The infrastructure of Redshift is cluster-based, which means that there is an infrastructure (compute and storage) that you pay for (if you pause a Redshift cluster you won’t get compute charges, but you still get storage charges). For optimal performance, your data needs to be loaded into a Redshift cluster and sorted/distributed in a certain way to lower the execution time of your queries.

After the hands-on example, we will discuss how we can connect Tableau with Redshift, and finally, we will conclude with an overview of everything Redshift has to offer.Īmazon Redshift is a fully-managed data warehouse service in the AWS cloud which scales to petabytes of data. It is designed for On-Line Analytical Processing (OLAP) and BI performance drops when used for Transaction Processing (OLTP).
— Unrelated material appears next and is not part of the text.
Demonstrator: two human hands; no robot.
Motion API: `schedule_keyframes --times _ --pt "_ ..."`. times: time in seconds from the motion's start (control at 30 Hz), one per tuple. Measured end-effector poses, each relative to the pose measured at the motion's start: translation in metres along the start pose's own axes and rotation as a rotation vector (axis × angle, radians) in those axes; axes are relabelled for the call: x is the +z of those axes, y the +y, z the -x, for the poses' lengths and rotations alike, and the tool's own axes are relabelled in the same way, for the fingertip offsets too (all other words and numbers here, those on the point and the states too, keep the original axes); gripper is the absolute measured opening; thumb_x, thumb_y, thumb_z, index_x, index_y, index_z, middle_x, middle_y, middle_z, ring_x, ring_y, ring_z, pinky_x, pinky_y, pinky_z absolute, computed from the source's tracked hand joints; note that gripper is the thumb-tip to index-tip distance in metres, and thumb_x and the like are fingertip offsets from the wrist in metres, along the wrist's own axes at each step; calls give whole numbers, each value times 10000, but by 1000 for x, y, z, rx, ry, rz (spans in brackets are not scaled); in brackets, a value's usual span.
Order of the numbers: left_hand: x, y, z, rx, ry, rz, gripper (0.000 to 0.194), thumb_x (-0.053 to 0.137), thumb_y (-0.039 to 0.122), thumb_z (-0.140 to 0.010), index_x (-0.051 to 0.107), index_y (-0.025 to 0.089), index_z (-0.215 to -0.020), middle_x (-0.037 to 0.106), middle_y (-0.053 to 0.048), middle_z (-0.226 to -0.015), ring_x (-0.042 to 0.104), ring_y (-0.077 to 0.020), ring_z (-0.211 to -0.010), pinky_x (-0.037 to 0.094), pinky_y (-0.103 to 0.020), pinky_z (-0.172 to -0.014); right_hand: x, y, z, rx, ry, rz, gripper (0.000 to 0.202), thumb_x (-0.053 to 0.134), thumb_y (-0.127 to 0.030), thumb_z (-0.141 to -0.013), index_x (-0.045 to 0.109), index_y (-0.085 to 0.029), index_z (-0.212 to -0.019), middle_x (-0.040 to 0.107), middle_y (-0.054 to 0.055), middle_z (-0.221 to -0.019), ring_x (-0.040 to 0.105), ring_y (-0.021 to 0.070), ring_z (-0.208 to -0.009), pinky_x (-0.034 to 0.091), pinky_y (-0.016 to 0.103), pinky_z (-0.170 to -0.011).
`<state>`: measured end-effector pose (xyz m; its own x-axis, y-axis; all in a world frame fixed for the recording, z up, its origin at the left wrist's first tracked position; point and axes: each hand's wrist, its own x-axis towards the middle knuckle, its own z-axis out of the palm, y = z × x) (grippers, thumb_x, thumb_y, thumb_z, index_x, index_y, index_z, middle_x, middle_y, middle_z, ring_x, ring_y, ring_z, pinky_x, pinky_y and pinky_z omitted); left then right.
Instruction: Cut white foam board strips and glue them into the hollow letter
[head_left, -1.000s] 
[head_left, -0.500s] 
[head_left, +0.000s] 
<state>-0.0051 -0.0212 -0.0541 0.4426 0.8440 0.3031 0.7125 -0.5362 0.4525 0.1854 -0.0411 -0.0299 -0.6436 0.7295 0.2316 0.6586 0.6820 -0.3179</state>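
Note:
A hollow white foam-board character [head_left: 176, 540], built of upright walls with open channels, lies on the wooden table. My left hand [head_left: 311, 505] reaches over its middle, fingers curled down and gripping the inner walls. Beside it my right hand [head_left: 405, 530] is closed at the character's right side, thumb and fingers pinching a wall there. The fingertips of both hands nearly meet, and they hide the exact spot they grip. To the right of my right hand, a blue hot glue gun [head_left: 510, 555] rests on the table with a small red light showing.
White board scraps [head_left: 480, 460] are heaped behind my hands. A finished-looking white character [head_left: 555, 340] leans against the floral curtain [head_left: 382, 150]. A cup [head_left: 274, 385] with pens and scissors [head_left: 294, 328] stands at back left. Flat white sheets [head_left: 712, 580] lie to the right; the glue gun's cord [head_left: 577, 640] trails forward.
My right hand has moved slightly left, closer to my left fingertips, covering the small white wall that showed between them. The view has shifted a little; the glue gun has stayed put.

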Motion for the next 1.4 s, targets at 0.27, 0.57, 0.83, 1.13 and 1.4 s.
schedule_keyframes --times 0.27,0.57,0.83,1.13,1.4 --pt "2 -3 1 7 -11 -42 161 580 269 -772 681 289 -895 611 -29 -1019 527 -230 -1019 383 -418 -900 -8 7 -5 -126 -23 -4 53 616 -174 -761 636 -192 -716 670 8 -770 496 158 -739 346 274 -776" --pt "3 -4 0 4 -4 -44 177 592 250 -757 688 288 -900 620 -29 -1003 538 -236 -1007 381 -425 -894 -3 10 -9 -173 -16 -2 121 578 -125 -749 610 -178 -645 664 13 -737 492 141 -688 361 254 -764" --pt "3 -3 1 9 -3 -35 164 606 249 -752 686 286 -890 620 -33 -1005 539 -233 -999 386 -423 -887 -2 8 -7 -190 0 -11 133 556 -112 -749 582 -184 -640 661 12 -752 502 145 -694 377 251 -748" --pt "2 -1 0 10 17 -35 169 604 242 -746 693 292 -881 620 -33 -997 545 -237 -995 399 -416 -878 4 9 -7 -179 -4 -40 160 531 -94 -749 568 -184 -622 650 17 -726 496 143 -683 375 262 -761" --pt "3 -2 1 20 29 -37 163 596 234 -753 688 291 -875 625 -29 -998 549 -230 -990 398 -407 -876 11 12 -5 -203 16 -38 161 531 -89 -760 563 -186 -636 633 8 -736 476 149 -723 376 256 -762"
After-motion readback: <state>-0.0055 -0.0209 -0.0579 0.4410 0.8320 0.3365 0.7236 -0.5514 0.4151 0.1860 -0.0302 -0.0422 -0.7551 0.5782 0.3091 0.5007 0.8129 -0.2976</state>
from TPC-H, and we will see how Spectrum performs, compared to using data stored in Redshift. In this example we will use the same dataset and queries used in our previous blogs, i.e. We will also examine a feature in Redshift called Spectrum, which allows querying data in S3 then we will walk through a hands-on example to see how Redshift is used. In this article, we will go through the basic concepts of Redshift and also discuss some technical aspects thanks to which the data stored in Redshift can be optimised for querying. Actually, the combination of S3, Athena and Redshift is what AWS proposes as a data lakehouse. We are not going to make a thorough comparison between Athena and Redshift, but if you are interested in the comparison of these two technologies and what situations are more suited to one or the other, you can find interesting articles online such as this one. In this article, we are going to learn about Amazon Redshift, an AWS data warehouse that, in some situations, might be better suited to your analytical workloads than Athena. As we commented, Athena is great for relatively simple ad hoc queries in S3 data lakes even when data is large, but there are situations (complex queries, heavy usage of reporting tools, concurrency) in which it is important to consider alternative approaches, such as data warehousing technologies. In our second article, we introduced Athena and its serverless querying capabilities. The rest of tables are left unpartitioned. Partitioned Parquets: 32.5 GB – the largest tables, which are partitioned, are lineitem with 21.5GB and orders with 5GB, with one partition per day each partition has one file and there around 2,000 partitions per table.Parquets without partitions: 31.5 GB – the largest tables are lineitem with 21GB and orders with 4.5GB, also split into 80 files.Raw (CSV): 100 GB – the largest tables are lineitem with 76GB and orders with 16GB, split into 80 files.In that example, we used a dataset from the popular TPC-H benchmark, and generated three versions of the TPC-H dataset:
#ATHENA VS REDSHIFT HOW TO#
We also introduced the concept of the data lakehouse, as well as giving an example of how to convert raw data (most data landing in data lakes is in a raw format such as CSV) into partitioned Parquet files with Athena and Glue in AWS. In the first article of the series, we discussed how to optimise data lakes by using proper file formats ( Apache Parquet) and other optimisation mechanisms (partitioning). This is the third article in the ‘Data Lake Querying in AWS’ blog series, in which we introduce different technologies to query data lakes in AWS, i.e.